According to IAB’s 2024 Digital Video Ad Spend & Strategy Report, digital video spend will pass linear for the first time this year, with the market becoming 52% digital vs. 48% linear. However, buyers aren’t counting linear out quite yet. After all, the majority of the viewing of Paramount’s recent record-breaking Super Bowl came on linear.

“Despite all the talk about streaming, linear still has a higher percentage of usage when you think about the big screen,” the sixth buyer said.

Will measurement measure up?

Media buyers told ADWEEK that alternative currencies and measurement have led to a series of false starts over the last few years, with companies promising certain capabilities and not living up to those promises.

When it comes to announcements from measurement companies and agencies, one buyer put it succinctly: “99.9% of it turned out to be bullshit.”

However, Nielsen has officially announced that it’s ready to roll out its panel plus big data measurement in the fall.
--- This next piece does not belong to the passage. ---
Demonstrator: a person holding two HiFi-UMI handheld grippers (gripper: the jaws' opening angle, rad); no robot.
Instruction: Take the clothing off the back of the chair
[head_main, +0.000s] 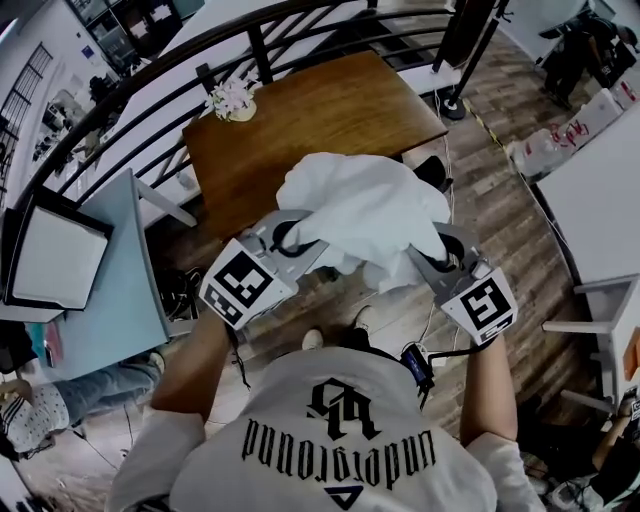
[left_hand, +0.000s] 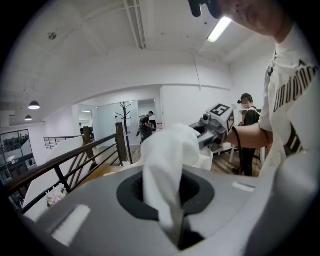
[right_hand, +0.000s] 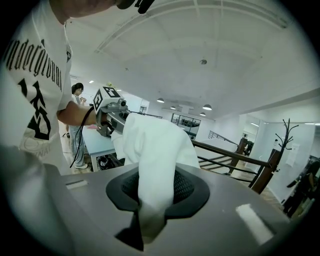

And though some still have trepidation, buyers and publishers noted this year will likely see a mix of panel-only as well as a combination of panel data and big data for currency.

But in a world where companies are increasingly using AI for targeting and measurement while buyers are looking to reach specific audiences, measurement is far from its final form.

“As long as we’re still buying linear, there’s no way to transact—at least that I can see—confidently on linear measurement against a technology solution,” the third buyer said. “But I think increasingly we’ll migrate away from a currency more towards a measurement framework, third party verifications and confidence that comes along with that.”